Other changes which the Directive will force in IPC include a requirement on regulators to take noise, vibration, and consumption of raw materials into account when setting permit conditions. The DETR foresees no difficulty "in principle" in doing this, though it acknowledges that regulators may need additional expertise - while Mr Meacher warned about the permitting process "silting up with complexity".
Spacing out permit reviews
The DETR has also canvassed views on a possible extension of the current statutory requirement for IPC permits to be reviewed every four years. The Directive stipulates only a "periodic" review of permit conditions, but a change in UK practice would not be dictated by the Directive but be a home-grown deregulatory measure. It may, though, enable the Agency to make a better fist of its permit review programme.
The consultation paper also invites views on other changes to UK practice which are not dictated by the Directive:
The paper invites views on three options: retain sectoral affordability, abandon it immediately, or phase it out gradually. It provides its own answer: that because of uncertainty about what a shift to a cost/benefit approach would entail for particular sectors, and because valuation of costs and benefits is a "relatively inexact science", any such move should be approached "with considerable caution." However, the DETR has support from the Treasury for dropping affordability - though not from the Department of Trade and Industry.
The paper proposes that the Agency should be ordered to set clear "indicative" performance standards and upgrading deadlines for existing plant in future guidance. To back this up, inspectors might be required to justify publicly any departures from these standards and deadlines, after receiving "cogent" reasons from operators why this should be done.
MAFF's consultation paper raises interesting questions. It canvasses views on a range of technical requirements for pig and poultry units which will not be applied to existing plant for up to ten years.
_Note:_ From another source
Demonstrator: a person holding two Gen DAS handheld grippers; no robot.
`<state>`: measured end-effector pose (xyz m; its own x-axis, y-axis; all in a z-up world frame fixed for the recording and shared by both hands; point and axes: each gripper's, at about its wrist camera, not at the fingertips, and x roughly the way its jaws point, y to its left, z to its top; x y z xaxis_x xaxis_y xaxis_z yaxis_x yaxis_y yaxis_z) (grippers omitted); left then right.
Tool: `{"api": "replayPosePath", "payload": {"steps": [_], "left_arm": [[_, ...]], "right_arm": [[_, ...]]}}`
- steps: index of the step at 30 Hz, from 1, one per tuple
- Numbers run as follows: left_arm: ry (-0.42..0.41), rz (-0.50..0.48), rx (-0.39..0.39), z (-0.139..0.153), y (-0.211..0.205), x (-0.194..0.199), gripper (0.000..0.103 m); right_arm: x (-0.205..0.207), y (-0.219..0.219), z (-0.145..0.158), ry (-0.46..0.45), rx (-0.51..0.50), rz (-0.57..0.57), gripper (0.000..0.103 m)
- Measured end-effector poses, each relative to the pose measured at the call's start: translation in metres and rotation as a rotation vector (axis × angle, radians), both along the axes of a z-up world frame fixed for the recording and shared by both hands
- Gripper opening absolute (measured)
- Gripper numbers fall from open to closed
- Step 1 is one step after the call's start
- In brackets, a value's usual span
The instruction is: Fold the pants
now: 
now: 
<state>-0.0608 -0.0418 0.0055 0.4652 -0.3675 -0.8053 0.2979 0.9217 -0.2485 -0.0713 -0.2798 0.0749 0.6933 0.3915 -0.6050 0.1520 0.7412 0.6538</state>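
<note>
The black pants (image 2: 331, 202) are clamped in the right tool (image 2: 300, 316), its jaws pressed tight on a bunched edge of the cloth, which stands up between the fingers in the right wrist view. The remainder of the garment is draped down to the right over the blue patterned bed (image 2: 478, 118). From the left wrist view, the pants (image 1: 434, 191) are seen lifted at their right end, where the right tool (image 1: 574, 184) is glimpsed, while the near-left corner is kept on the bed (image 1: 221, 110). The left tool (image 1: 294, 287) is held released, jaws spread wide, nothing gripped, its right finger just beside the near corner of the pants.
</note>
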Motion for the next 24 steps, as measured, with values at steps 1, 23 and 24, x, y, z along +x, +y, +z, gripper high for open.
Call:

The consultation list is extremely narrow, being confined largely to farming and countryside groups. Manufacturing industries - especially those emitting ammonia or nitrous oxide - may wish to take an interest in the proposals because they would achieve only very small reductions in emissions of both gases, possibly shifting the burden of meeting future reduction targets to other sectors.
Abating livestock emissions
The technical proposals in the paper are based largely on an existing voluntary code of good agricultural practice on air pollution. It is not clear how MAFF applied the Directive's requirements on BAT in putting these forward, but the upshot is that estimated ammonia emissions from the pig and poultry sectors would be cut by around 12%. Other benefits - notably reductions in odour and nitrous oxide emissions and in nutrient leaching to water - will also occur, but are unquantified.
This would be achieved at an estimated annual cost to some 980 producers of £11.7 million. However, £5 million of this expenditure will only build up slowly because MAFF has assumed that upgrading of livestock buildings - a major emission source - will be done at the end of their normal lives.
MAFF's paper contains other controversial proposals. For example, its preference for disposal of livestock manure to land is to set a uniform limit of 250kg of total nitrogen per hectare per year averaged over the area of crops and grass on a farm.
MAFF has only proposed as an alternative an approach which would require farmers to match manure application rates to crop nitrogen requirements in order to reduce nitrate leaching and emissions of nitrous oxide, and to take account of the phosphorus content of both manures and soils in determining application rates in order to reduce risks of phosphate leaching into watercourses. This would be more costly to regulators and farmers - but no attempt to weigh costs against benefits is made in the paper. The argument over this issue is only one of many to come over the implications of IPPC.